Racine avait communiqué son Histoire de Port-Royal à Boileau, car il avait en lui un auxiliaire ; Boileau fut un des meilleurs entre les amis du dehors, et l’auteur d’Athalie persécutée s’étonnait qu’il ne fut point inquiété pour ses témérités jansénistes :

La vertu n’était point sujette à l’ostracisme
Et ne s’appelait point alors un j***.

En 1692, il osait vanter l’éducation des filles donnée à Port-Royal, supprimée par Harlay depuis 1679, et il disait :

Mais fût-elle aux vertus dans Port-Royal instruite.

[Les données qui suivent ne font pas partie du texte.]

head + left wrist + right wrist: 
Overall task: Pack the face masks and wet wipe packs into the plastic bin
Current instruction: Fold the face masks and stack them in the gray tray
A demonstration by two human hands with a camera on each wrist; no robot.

L’Épitre sur l’Amour de Dieu, si admirée par Bossuet, et la satire sur l’Équivoque sont des œuvres de polémique dirigées contre les Jésuites. Boileau avait mérité la haine des Révérends Pères, et il l’obtint avant même la destruction de Port-Royal : en 1710 il se vit refuser par le roi un privilège pour la publication de ses œuvres complètes. Louis XIV exigeait la suppression des pièces désagréables aux Jésuites ; Boileau sacrifia l’édition elle-même, et il s’entendit secrètement avec un libraire, ce qui nous a valu de bonnes éditions posthumes. Il y avait dans le monde un courant de sympathie pour Port-Royal ; on préférait les Oratoriens aux Jésuites dans les chaires, et c’est pour cela que les supérieurs de Bourdaloue le firent mourir à la peine ; beaucoup d’évêques suivaient l’exemple de Bossuet et observaient scrupuleusement la paix de Clément IX ; Bourdaloue même passait pour correspondre secrètement avec une religieuse de Port-Royal, et il faisait autoriser dom Thierry de Viaixnes, un des coryphées du jansénisme, à dire la messe dans sa prison de Vincennes. Jusqu’en 1704, année de la mort de Bourdaloue et dé Bossuet, Louise de la Vallière put lire chez les Carmélites les livres de Port-Royal ; on l’en priva ensuite et on la fit beaucoup souffrir, car « elle y trouvait ses consolations[2]. » Noailles, éclairé par Racine et soutenu par l’opinion publique, laissa quelque temps Port-Royal en paix. On put y enterrer en 1698 Le Nain de Tillemont et Thomas Du Fossé, et Racine lui-même en 1699 ; Pomponne mourut ministre et ne fut point disgracié une seconde fois. La même année, on put encore élire une abbesse, la Mère Élisabeth de Sainte-Anne Boulard, qui gouverna six ans une communauté sans cesse diminuée.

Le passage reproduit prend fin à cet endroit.